Timor-Leste foi "traído" por "um país amigo" por interesses económicos
O antigo Presidente da República de Timor-Leste, Xanana Gusmão, afirmou hoje que o país se sentiu traído por "um país amigo", a Austrália, aquando do uso dos serviços secretos do combate ao terrorismo em função de grandes interesses económicos.
© Lusa
Mundo Xanana Gusmão
"Sentimo-nos traídos por um país, supostamente amigo, e com o qual contávamos reconstruir [Timor-Leste]", disse Xanana Gusmão, em Lisboa, na apresentação do livro "Passar dos Limites - A História Secreta da Austrália no Mar de Timor", da escritora australiana Kim McGrath e que aborda a ação daquele país insular em território timorense nos últimos 50 anos.
A existência de um esquema de escutas montado em 2004 pelos serviços secretos australianos em escritórios do Governo timorense, em Díli, durante as negociações para um novo tratado para o mar de Timor, foi denunciada por um ex-agente dos serviços secretos australianos, conhecido como "testemunha K" (a sua identidade nunca foi revelada publicamente).
A "testemunha K" e o seu advogado, Bernard Collaery, são acusados de conspiração pelas autoridades em Camberra, crime que tem uma pena máxima de dois anos de prisão e estão a ser julgados num tribunal australiano.
Nesse sentido, Xanana Gusmão, o primeiro Presidente de Timor-Leste desde a independência da Indonésia, lançou um apelo ao Governo australiano.
"É nesta revolta íntima, que arde cá dentro, que, humildemente, faço aqui um apelo público à razão para que o Governo da Austrália reconsidere e pare com a injustiça que está a ser praticada contra Bernard Colleary e contra a testemunha K", declarou, na cerimónia que decorreu durante o quinto encontro ministerial do g7+.
"Não era a segurança do Estado que estava em causa, mas o facto de se ter utilizado a inteligência militar para espiar assuntos de negócio entre a riquíssima Austrália e o paupérrimo Timor-Leste", considerou o antigo chefe de Estado, acrescentando: "Não era uma questão de segurança.

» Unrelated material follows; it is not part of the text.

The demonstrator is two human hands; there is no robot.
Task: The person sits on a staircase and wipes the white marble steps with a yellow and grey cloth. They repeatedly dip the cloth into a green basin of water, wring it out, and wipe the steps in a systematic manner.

Nós tínhamos acabado a guerra. Se tínhamos algumas armas, que já não funcionavam, não tínhamos armas. Aquilo não era uma questão de segurança da Austrália, nós não íamos invadir a Austrália".
De acordo com os relatos, através das escutas, o Governo australiano obteve informações que permitiriam favorecer as intenções australianas nas negociações com Timor-Leste da fronteira marítima e pelo controlo da zona Greater Sunrise, uma rica reserva de petróleo e gás.
O tratado, que acabou por ser assinado, apontava que cada país teria 50% da área a explorar, embora a maior parte das reservas se encontrasse dentro de território timorense.
Quando tomou conhecimento da existência das escutas, Díli contestou o tratado e apresentou uma queixa contra a espionagem de Camberra junto do Tribunal Arbitral de Haia, argumentando que, devido às ações do Governo australiano, o acordo era ilegal.
A autora do livro, Kim McGrath, assume-se como uma "australiana orgulhosa", mas clarificou que os documentos com que se deparou durante a pesquisa a deixaram "chocada e envergonhada", detalhando que o interesse australiano em Timor-Leste recuava a pelo menos 1963.
Com este livro, McGrath, que foi assessora de Steve Bracks, político australiano que, desde 2007, foi conselheiro 'pro bono' de Gusmão, pretende que os australianos "conheçam a vergonhosa história secreta" do país, de modo "a que não se repita".
Através da versão portuguesa, a autora espera "partilhar a história com uma audiência maior aqui [Portugal] e em Timor-Leste".
Kim McGrath disse ainda esperar que o seu livro "inspire os académicos portugueses a analisarem os arquivos nacionais portugueses" para que "preencham as lacunas" na sua história e que escrevam "a sua própria versão".
O livro, hoje editado em português, cerca de dois anos depois do lançamento da versão original, na Austrália, resultou da análise de McGrath "aos milhares de documentos dos Arquivos Nacionais da Austrália".